Le jatropha tamponne les aléas climatiques

Baba Seid Bally, président de l’Association africaine pour la promotion des biocarburants, a expliqué concrètement pourquoi les biocarburants sont un atout à terme. Un arbre qui pousse dans les régions arides en Afrique, le jatropha, développé pendant plus de 20 ans par l’Inde, produit des graines oléagineuses de façon régulière. Ces graines donnent de l’huile avec laquelle on peut fabriquer du biodiesel pour les usages locaux, le pétrole étant coûteux à acheminer. Il est possible d’implanter le jatropha tous les 5 à 12 mètres entre les parcelles de culture. L’arbre peut ainsi apporter un complément de revenu régulier pour les paysans. Avantage très appréciable, car le problème de l’Afrique de l’Ouest notamment est l’irrégularité du climat : les années sèches amènent la pénurie, les années humides amènent des excédents, décourageant les paysans de continuer leur métier.

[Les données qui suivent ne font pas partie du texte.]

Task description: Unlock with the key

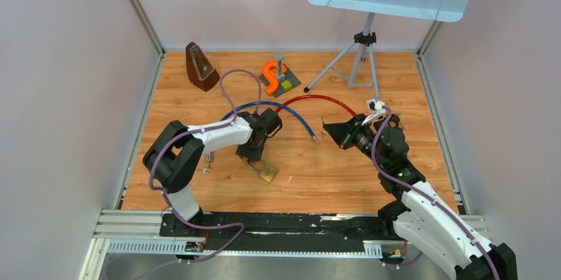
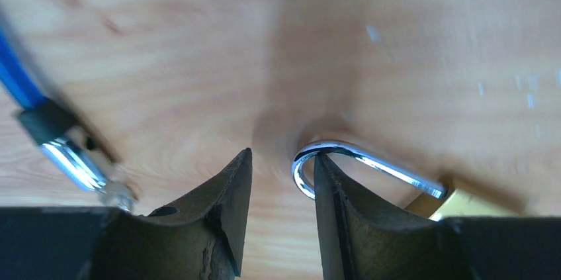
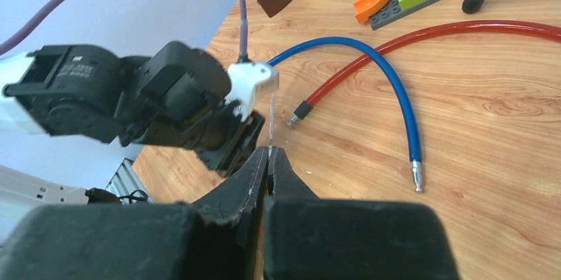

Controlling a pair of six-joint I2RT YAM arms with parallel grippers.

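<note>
Padlock (image 1: 268,173) lies on the table (image 1: 344,177) just ahead of the left gripper (image 2: 283,155), its fingers spread, the shackle (image 2: 360,153) against one tip. The right gripper (image 3: 270,154) pinches what seems to be the key (image 3: 272,118), seen edge-on. Clamp the lock steady first, then align the key. The keyhole is hidden.

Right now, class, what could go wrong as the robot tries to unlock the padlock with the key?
1. The left gripper is open beside the shackle, so the padlock may slide when pushed.
2. The right gripper pinches the key by a thin edge; it could twist or slip.
</note>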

0,1% de l’énergie totale, mais 10% des carburants liquides

L’intérêt des biocarburants est surtout à considérer localement, et non globalement, selon Alain Jeanroy, directeur général de la Confédération générale des planteurs de betteraves : même s’ils fournissent 0,1% de l’énergie totale produite dans le monde, il faut considérer qu’ils fournissent un pourcentage non négligeable des carburants liquides. Une proportion qui approche les 10% en France. De quoi peser largement sur le marché des hydrocarbures.